> **EXERCISE PROMPT**:
All of the data below is to be repeated exactly, except for the pictures.

************

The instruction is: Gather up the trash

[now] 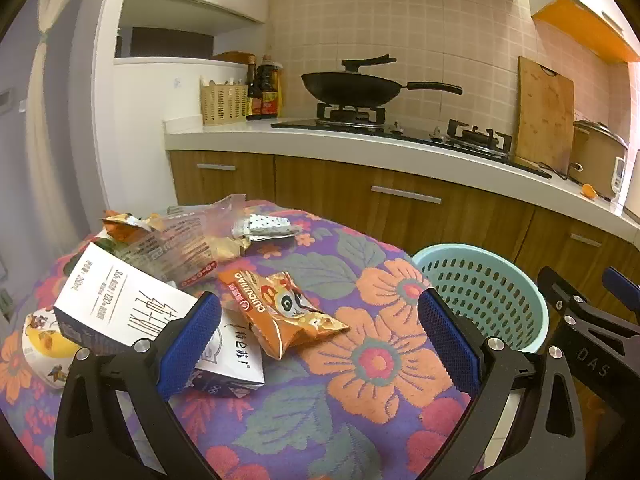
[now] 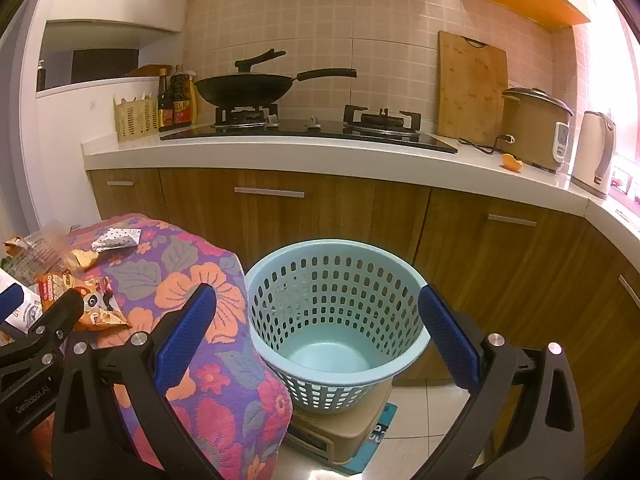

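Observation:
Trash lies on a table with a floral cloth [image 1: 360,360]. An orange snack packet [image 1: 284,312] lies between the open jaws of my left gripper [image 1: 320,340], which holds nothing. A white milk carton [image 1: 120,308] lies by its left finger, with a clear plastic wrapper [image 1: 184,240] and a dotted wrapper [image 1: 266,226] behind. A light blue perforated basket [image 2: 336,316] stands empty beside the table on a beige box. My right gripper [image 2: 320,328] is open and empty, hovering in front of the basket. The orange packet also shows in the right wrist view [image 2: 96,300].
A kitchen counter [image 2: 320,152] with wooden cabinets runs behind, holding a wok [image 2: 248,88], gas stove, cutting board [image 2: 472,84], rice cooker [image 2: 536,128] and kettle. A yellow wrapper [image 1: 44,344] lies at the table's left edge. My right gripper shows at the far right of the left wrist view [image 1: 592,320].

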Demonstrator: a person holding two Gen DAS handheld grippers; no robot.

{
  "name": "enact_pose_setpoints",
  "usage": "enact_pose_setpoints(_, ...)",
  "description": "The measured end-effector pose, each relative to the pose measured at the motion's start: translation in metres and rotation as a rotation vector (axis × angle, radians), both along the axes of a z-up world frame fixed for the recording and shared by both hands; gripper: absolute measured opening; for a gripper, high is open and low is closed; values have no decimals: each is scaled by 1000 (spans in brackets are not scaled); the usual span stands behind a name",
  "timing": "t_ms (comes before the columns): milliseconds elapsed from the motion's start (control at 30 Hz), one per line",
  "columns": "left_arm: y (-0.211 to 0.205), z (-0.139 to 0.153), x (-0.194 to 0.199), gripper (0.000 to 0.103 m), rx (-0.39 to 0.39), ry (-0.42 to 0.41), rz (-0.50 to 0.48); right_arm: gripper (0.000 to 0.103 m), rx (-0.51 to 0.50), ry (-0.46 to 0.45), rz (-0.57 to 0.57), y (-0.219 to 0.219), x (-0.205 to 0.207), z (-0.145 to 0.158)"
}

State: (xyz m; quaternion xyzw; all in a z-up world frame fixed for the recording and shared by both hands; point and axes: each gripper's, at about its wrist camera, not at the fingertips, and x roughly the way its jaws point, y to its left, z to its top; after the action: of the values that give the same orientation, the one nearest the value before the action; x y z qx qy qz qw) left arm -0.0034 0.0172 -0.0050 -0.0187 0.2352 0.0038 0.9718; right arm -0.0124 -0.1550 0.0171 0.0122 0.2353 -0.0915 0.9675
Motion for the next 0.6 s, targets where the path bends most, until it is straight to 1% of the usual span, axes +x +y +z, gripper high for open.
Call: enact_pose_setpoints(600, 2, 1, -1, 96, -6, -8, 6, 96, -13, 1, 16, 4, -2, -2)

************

> **REPLY**:
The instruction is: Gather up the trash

[now] 
[now] 

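Observation:
Trash lies on a table with a floral cloth [image 1: 360,360]. An orange snack packet [image 1: 284,312] lies between the open jaws of my left gripper [image 1: 320,340], which holds nothing. A white milk carton [image 1: 120,308] lies by its left finger, with a clear plastic wrapper [image 1: 184,240] and a dotted wrapper [image 1: 266,226] behind. A light blue perforated basket [image 2: 336,316] stands empty beside the table on a beige box. My right gripper [image 2: 320,328] is open and empty, hovering in front of the basket. The orange packet also shows in the right wrist view [image 2: 96,300].
A kitchen counter [image 2: 320,152] with wooden cabinets runs behind, holding a wok [image 2: 248,88], gas stove, cutting board [image 2: 472,84], rice cooker [image 2: 536,128] and kettle. A yellow wrapper [image 1: 44,344] lies at the table's left edge. My right gripper shows at the far right of the left wrist view [image 1: 592,320].
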
Demonstrator: a person holding two Gen DAS handheld grippers; no robot.

{
  "name": "enact_pose_setpoints",
  "usage": "enact_pose_setpoints(_, ...)",
  "description": "The measured end-effector pose, each relative to the pose measured at the motion's start: translation in metres and rotation as a rotation vector (axis × angle, radians), both along the axes of a z-up world frame fixed for the recording and shared by both hands; gripper: absolute measured opening; for a gripper, high is open and low is closed; values have no decimals: each is scaled by 1000 (spans in brackets are not scaled); the usual span stands behind a name",
  "timing": "t_ms (comes before the columns): milliseconds elapsed from the motion's start (control at 30 Hz), one per line",
  "columns": "left_arm: y (-0.211 to 0.205), z (-0.139 to 0.153), x (-0.194 to 0.199), gripper (0.000 to 0.103 m), rx (-0.39 to 0.39), ry (-0.42 to 0.41), rz (-0.50 to 0.48); right_arm: gripper (0.000 to 0.103 m), rx (-0.51 to 0.50), ry (-0.46 to 0.45), rz (-0.57 to 0.57), y (-0.219 to 0.219), x (-0.205 to 0.207), z (-0.145 to 0.158)"
}

State: (xyz m; quaternion xyzw; all in a z-up world frame fixed for the recording and shared by both hands; point and axes: each gripper's, at about its wrist camera, not at the fingertips, and x roughly the way its jaws point, y to its left, z to its top; after the action: of the values that give the same orientation, the one nearest the value before the action; x y z qx qy qz qw) left arm -0.0034 0.0172 -0.0050 -0.0187 0.2352 0.0038 0.9718; right arm -0.0124 -0.1550 0.0171 0.0122 0.2353 -0.0915 0.9675
Motion for the next 0.6 s, targets where the path bends most, until it is straight to 1% of the usual span, axes +x +y +z, gripper high for open.
Call: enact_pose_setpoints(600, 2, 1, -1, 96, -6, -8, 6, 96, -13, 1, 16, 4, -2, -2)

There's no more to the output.